Misrouted and reversed antiskid wiring by US-based Timco Aviation Services technicians led to the runway excursion of a United Air Lines A320 after landing at the Chicago O'Hare International Airport the night of 9 October 2007, according to a final report issued by the US National Transportation Safety Board (NTSB).

Timco performs heavy maintenance on United's A320s at its Lake City, Florida facility.

The incident, which damaged engine nacelles on the aircraft but did not injure any of the 125 passengers and crew onboard, appears closely related to a 25 February event in which another United A320 departed the right side of the runway after landing at the Jackson Hole Airport in Wyoming.

In both cases, wheel speed tachometers for the inboard and outboard wheels on the left main landing gear brake system had been cross-connected, causing both aircraft to exit the right side of the runway on landing.

"Such a configuration would be likely to cause the antiskid system to use the inboard wheel speed to control the outboard braking, and vice versa," the NTSB writes in its preliminary report of the Jackson Hole incident, which remains under investigation. "In such a situation, it would be likely that when the inboard tire began to skid, the antiskid system would release the pressure on the outboard brake instead of the inboard brake."

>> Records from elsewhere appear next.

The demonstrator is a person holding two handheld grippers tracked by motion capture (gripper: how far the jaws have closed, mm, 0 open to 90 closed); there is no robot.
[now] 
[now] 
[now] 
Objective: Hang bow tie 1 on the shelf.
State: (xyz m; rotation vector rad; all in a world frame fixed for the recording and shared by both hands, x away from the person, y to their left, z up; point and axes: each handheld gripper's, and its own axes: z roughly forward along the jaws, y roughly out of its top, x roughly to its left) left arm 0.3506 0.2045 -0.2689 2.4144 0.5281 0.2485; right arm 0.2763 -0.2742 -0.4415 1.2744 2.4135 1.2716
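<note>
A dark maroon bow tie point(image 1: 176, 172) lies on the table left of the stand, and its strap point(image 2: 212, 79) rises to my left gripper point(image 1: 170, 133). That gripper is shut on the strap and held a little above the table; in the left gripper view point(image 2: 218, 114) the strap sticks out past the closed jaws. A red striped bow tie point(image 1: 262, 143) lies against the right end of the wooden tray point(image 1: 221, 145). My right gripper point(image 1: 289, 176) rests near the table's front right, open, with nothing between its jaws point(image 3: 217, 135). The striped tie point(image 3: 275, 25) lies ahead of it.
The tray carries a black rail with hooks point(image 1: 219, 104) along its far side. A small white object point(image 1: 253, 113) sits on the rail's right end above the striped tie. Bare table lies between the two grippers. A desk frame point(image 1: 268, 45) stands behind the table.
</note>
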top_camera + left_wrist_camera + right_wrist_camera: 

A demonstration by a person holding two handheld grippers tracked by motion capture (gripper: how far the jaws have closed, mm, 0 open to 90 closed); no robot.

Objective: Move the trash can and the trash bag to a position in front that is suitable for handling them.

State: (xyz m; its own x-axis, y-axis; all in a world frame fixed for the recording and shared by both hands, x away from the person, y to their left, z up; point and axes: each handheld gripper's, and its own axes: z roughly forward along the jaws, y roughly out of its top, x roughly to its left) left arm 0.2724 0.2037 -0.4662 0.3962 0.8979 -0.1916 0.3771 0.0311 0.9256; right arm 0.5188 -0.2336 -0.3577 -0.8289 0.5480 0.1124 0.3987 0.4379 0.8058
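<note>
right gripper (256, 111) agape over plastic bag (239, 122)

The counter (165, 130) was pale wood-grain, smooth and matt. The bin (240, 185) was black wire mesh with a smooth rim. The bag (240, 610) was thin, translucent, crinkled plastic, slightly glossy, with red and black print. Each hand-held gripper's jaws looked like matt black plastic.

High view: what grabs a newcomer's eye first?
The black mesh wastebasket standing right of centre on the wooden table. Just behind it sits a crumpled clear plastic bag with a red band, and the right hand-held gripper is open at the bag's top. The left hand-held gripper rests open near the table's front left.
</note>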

The NTSB's final report on the Chicago incident lists as a contributing factor that the Timco technicians did "not understand the entire maintenance procedures in the dual tachometer replacement". Maintenance on the landing gear system was prompted by a May 2007 FAA airworthiness directive (AD) on A320 shock absorbers.

Timco, in its own investigation, found that the tachometers had been mislabeled when removed and that technicians thought a certain post-maintenance test would have revealed the cross-wiring when in fact the test was not designed to do so.

The report also blames United's "unclear" maintenance practices as a contributing factor. Upon clarifying the maintenance documents following the incident, the carrier sent a letter to the FAA in December 2007 saying that it had performed functional checks on the tachometers of 45 Airbus A320s and had found only two instances of cross-wiring - the incident aircraft and one other.